Friday saw many of the web’s largest website suffer outages, when a major internet infrastructure company was struck by a large-scale distributed denial of service (DDoS) attack coming from unlikely sources.
Millions of people, most notably those on the US’ eastern seaboard, were unable to access websites ranging from Twitter to the New York Times to Reddit on Friday morning, after DNS service provider Dyn was targeted with a DDOS attack.
The downtime caused much consternation amongst web users unable to catch up on the latest news over their morning bowl of cornflakes, but more than that – it demonstrated very clearly the fragility of the systems that many of us now rely on for everything from buying groceries to finding driving directions. If attacking one company can make the likes of Spotify, Airbnb and the Boston Globe offline for millions of people for hours at a time, then we need to ask serious questions about whether the infrastructure is sufficiently resilient to underpin so much of our daily lives.
DDOS attacks have been an avenue of attack against online services since the early days of the web due to their simplicity. They involve overloading servers by flooding them with more requests than they can handle, and the method has been used in the past to bring down websites of everyone from Sony to PayPal.
While most DDOS attacks target specific websites or companies, the DNS infrastructure provides a bottleneck that if targeted by such an attack can take down tens of thousands of sites at once. In providing parts of the DNS infrastructure, Dyn faces DDOS attacks on a regular basis, and has technological measures in place to mitigate them, with the effect that they do not interfere with people’s access to their favourite websites.
Dyn has provided little information about today’s attack, other than it came in three major waves. However, from the fact that it was able to overwhelm Dyn’s hardened infrastructure shows that the attack was probably impressive in scale.
Large-scale DDOS attacks utilise botnets, where thousands or even millions of malware-infected PCs around the world work together under the control of a single person or group to bombard its target with requests and bring servers to their knees. Many of these botnets have emerged in recent years and they are made available on the dark web to the highest bidder – often rented by the hour.
Computer security firms work constantly to bring down these botnets, but as long as people continue to connect their computers to the internet without firewalls or up-to-date antivirus and open attachments from strangers, then new botnets will continue to emerge.
While unprotected PCs make up the nodes in most botnets, a new type of botnet has emerged in recent months where the nodes are instead made up of various internet of things devices, such as webcams, DVRs, routers, and even internet-connected toasters or thermostats. One IoT botnet known as Mirai was recently responsible for a massive 620 Gbps DDoS against KrebsOnSecurity, a popular security blog by security researcher Brian Krebs, which is believed to be the biggest DDOS in history.

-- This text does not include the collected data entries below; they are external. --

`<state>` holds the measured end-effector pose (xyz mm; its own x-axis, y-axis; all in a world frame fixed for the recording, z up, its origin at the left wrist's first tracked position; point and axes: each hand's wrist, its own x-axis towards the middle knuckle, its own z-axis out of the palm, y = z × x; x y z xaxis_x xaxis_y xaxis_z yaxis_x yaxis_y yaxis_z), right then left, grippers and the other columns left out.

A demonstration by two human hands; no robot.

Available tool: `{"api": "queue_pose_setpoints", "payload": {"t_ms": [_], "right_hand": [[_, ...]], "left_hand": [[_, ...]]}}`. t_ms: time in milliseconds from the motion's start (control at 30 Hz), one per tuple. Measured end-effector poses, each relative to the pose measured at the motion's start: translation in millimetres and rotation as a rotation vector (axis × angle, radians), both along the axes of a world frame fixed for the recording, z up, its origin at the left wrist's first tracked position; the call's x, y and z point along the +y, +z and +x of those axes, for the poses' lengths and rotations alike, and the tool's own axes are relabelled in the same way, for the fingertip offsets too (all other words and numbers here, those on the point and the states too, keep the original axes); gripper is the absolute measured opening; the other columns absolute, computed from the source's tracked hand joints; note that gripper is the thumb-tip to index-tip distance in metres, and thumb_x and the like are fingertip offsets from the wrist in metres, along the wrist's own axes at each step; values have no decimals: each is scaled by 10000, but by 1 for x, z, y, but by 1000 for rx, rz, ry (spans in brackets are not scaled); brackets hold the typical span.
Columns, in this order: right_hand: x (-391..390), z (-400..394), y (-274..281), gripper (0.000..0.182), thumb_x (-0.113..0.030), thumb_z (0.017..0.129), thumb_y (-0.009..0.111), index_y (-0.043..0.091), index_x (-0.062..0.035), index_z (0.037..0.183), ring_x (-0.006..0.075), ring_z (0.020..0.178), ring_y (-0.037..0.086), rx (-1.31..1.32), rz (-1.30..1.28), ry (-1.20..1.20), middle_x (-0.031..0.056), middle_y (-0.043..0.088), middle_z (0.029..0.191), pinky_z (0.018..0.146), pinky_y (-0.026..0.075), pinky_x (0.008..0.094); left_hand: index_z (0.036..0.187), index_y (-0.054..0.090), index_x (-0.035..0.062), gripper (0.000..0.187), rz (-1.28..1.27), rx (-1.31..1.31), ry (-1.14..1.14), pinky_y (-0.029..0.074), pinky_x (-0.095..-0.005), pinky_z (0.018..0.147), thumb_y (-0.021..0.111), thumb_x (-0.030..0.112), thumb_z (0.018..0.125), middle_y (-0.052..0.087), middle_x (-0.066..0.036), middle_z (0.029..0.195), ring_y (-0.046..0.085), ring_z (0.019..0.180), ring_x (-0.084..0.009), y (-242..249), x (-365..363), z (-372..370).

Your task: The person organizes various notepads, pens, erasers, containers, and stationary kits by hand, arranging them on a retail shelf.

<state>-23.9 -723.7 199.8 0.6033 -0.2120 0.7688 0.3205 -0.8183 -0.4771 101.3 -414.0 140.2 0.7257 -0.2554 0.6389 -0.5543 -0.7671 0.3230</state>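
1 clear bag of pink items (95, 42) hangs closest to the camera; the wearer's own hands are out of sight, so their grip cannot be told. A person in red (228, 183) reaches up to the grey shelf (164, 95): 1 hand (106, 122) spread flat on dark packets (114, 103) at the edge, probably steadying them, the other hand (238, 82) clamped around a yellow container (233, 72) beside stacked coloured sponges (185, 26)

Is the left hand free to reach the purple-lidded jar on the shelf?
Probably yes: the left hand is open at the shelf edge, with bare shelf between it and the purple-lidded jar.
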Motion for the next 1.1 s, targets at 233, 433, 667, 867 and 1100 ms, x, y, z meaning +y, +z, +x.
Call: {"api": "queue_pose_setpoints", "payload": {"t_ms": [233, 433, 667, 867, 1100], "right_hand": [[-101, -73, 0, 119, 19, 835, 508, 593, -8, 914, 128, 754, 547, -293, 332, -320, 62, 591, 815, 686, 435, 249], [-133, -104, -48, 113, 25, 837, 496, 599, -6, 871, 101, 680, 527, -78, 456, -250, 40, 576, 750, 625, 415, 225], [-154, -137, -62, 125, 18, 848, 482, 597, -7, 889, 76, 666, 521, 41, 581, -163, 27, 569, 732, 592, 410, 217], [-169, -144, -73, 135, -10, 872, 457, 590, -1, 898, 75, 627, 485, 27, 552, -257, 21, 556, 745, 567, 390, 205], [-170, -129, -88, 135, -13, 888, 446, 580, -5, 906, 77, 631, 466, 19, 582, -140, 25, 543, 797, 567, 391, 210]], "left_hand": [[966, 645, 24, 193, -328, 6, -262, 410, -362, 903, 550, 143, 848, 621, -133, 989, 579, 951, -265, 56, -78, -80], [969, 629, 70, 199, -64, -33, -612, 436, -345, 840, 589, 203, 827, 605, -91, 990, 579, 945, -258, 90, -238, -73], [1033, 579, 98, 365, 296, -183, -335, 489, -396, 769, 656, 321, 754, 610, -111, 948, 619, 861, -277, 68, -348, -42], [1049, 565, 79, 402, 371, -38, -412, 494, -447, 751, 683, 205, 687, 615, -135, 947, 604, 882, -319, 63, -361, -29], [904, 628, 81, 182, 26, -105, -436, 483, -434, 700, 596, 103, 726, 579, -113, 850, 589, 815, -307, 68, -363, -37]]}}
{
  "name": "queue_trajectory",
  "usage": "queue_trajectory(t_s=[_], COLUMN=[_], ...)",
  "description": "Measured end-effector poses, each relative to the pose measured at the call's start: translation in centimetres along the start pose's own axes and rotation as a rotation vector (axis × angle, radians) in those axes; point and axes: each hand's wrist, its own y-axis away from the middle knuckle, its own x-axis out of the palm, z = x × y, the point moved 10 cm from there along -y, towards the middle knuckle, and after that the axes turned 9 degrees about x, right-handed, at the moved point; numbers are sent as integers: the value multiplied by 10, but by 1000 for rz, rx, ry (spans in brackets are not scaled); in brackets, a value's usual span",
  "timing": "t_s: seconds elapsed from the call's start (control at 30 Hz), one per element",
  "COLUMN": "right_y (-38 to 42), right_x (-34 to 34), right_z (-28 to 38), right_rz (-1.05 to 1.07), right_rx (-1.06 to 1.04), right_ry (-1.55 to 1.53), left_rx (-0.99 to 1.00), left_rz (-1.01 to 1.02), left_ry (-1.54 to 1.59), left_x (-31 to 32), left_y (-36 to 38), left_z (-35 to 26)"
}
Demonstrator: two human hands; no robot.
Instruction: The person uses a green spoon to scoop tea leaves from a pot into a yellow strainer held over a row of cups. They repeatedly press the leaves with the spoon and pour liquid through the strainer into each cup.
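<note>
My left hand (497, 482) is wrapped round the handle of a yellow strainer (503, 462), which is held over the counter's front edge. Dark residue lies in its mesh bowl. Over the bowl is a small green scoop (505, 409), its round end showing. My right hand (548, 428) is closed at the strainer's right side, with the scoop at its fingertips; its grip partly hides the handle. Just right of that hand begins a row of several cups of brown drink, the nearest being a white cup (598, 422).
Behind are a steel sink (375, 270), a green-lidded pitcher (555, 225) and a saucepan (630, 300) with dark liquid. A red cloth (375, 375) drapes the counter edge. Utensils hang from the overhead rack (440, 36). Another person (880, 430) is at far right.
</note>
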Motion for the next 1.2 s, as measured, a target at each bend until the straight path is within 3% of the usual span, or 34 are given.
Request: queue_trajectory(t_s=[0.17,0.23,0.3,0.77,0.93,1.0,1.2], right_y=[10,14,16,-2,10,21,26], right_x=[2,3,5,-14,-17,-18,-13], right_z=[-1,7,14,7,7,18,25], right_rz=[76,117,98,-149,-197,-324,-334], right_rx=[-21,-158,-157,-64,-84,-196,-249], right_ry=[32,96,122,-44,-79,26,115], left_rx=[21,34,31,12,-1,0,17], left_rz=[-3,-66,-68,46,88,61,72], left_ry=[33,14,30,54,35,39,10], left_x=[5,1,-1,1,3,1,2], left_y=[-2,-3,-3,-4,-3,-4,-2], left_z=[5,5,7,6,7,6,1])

The source code for the Mirai botnet was recently released online, and so security firms have speculated that more Mirai-based attacks may soon strike. Initial reports indicate that Friday’s attack on Dyn is one such example, with security firms Flashpoint and Akamai detecting Mirai bots driving much of the traffic in the attacks.
New technologies have already appeared on the market that offer protections for home networks of IoT devices, but the important thing to take away from today is that we now live in a world where your DVR and internet-connected thermostat can be used as weapons to bring down global infrastructure. Think about that.